In deze zaak heeft de Rechtbank Den Haag op 23 februari 2022 uitspraak gedaan in een asielprocedure waarbij de eiser, een Syrische nationaliteit met ook de Argentijnse nationaliteit, in beroep ging tegen de afwijzing van zijn aanvraag voor een verblijfsvergunning asiel. De Staatssecretaris van Justitie en Veiligheid had de aanvraag afgewezen op 14 januari 2022, met de motivering dat de aanvraag ongegrond was. Eiser was niet verschenen op de zitting, maar zijn gemachtigde was aanwezig via Skype. De rechtbank heeft de zaak behandeld en de argumenten van eiser overwogen, waaronder de stelling dat verweerder onvoldoende had gemotiveerd waarom hij geen gehoor had gehouden over de Argentijnse nationaliteit van eiser.
De rechtbank heeft vastgesteld dat de asielaanvraag van eiser op basis van zijn Syrische nationaliteit was behandeld, maar dat er ook vragen waren gesteld over zijn Argentijnse nationaliteit. Eiser voerde aan dat hij nooit in Argentinië was geweest en dat hij daar geen banden had, waardoor hij niet in dat land kon worden beschermd.

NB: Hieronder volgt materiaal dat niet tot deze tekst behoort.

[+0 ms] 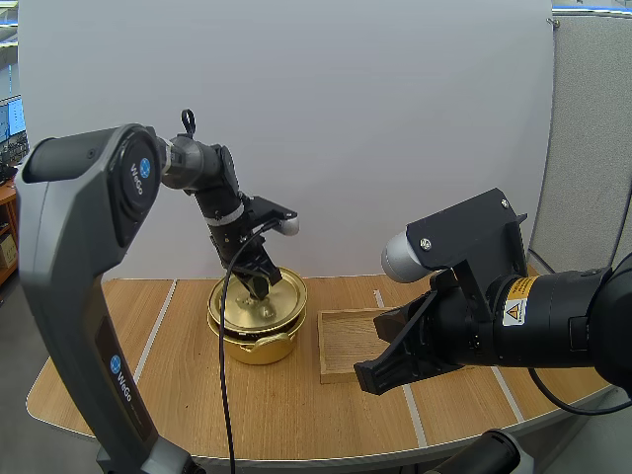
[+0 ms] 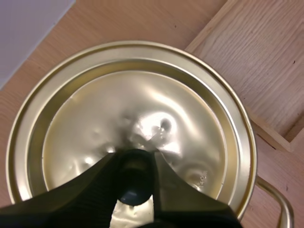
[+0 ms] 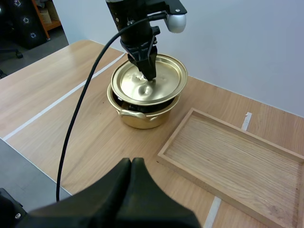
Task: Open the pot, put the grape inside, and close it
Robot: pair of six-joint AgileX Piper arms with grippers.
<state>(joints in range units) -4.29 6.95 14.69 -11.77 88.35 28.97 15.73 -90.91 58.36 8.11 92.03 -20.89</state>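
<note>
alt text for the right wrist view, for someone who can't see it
The left pincer is at the centre of a gold lid, which sits askew over its pot. A wooden tray lies beside the pot; the right pincer is shut on nothing.

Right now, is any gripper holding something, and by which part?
The left gripper pinches the lid by its dark knob; the right gripper holds nothing.

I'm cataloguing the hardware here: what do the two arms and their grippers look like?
The left arm is grey with round blue badges lettered in white; its wrist and left gripper are black. The right arm is black, with a yellow warning label and a pale rounded cap; the right gripper is black too.
</note>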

De rechtbank oordeelde dat verweerder niet had getoetst aan de vereisten van artikel 31, vierde lid, van de Vreemdelingenwet, en dat de conclusie dat er geen buitenlands vestigingsalternatief was, onjuist was. De rechtbank vernietigde het bestreden besluit, maar liet de rechtsgevolgen in stand, omdat verweerder voldoende had getoetst of Argentinië een veilig land voor eiser was.
De rechtbank concludeerde dat eiser niet in aanmerking kwam voor toelating op grond van de Vreemdelingenwet, maar dat de aanvraag terecht was afgewezen als ongegrond. Eiser werd in het gelijk gesteld in zijn beroep, en de rechtbank veroordeelde de verweerder in de proceskosten van eiser tot een bedrag van € 759,-. De uitspraak werd openbaar gemaakt en er werd een rechtsmiddel tegen de uitspraak aangekondigd.